◆ Data provided:
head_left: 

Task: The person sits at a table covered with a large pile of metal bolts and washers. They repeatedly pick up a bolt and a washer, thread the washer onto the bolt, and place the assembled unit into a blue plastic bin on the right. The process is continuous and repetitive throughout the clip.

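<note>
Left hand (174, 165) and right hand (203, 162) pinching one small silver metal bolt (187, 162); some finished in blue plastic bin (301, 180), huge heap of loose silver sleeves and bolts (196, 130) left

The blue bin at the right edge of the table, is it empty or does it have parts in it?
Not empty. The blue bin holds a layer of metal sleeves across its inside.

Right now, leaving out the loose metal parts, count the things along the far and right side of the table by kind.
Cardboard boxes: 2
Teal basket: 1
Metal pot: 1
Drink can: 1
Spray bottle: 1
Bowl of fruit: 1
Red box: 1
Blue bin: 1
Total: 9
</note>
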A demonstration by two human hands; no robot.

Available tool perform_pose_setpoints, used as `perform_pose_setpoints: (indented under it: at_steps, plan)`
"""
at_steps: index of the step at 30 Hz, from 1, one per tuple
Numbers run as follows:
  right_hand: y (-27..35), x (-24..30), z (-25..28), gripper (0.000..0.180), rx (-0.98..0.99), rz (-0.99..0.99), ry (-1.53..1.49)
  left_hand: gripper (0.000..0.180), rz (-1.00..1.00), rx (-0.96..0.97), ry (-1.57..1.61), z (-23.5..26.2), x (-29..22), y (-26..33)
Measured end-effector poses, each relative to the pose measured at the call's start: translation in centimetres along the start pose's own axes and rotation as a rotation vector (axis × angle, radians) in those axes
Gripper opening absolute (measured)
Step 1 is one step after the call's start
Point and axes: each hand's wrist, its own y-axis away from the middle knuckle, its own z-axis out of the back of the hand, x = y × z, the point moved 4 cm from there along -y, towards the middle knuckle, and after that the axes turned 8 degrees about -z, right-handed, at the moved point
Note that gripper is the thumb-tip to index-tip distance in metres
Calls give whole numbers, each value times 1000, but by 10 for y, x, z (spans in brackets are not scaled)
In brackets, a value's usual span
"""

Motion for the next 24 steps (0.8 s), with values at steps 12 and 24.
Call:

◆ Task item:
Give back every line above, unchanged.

◆ Response to the exercise:
head_left: 

Task: The person sits at a table covered with a large pile of metal bolts and washers. They repeatedly pick up a bolt and a washer, thread the washer onto the bolt, and place the assembled unit into a blue plastic bin on the right. The process is continuous and repetitive throughout the clip.

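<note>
Left hand (174, 165) and right hand (203, 162) pinching one small silver metal bolt (187, 162); some finished in blue plastic bin (301, 180), huge heap of loose silver sleeves and bolts (196, 130) left

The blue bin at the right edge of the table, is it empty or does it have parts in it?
Not empty. The blue bin holds a layer of metal sleeves across its inside.

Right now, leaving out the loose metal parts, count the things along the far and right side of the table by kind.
Cardboard boxes: 2
Teal basket: 1
Metal pot: 1
Drink can: 1
Spray bottle: 1
Bowl of fruit: 1
Red box: 1
Blue bin: 1
Total: 9
</note>
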A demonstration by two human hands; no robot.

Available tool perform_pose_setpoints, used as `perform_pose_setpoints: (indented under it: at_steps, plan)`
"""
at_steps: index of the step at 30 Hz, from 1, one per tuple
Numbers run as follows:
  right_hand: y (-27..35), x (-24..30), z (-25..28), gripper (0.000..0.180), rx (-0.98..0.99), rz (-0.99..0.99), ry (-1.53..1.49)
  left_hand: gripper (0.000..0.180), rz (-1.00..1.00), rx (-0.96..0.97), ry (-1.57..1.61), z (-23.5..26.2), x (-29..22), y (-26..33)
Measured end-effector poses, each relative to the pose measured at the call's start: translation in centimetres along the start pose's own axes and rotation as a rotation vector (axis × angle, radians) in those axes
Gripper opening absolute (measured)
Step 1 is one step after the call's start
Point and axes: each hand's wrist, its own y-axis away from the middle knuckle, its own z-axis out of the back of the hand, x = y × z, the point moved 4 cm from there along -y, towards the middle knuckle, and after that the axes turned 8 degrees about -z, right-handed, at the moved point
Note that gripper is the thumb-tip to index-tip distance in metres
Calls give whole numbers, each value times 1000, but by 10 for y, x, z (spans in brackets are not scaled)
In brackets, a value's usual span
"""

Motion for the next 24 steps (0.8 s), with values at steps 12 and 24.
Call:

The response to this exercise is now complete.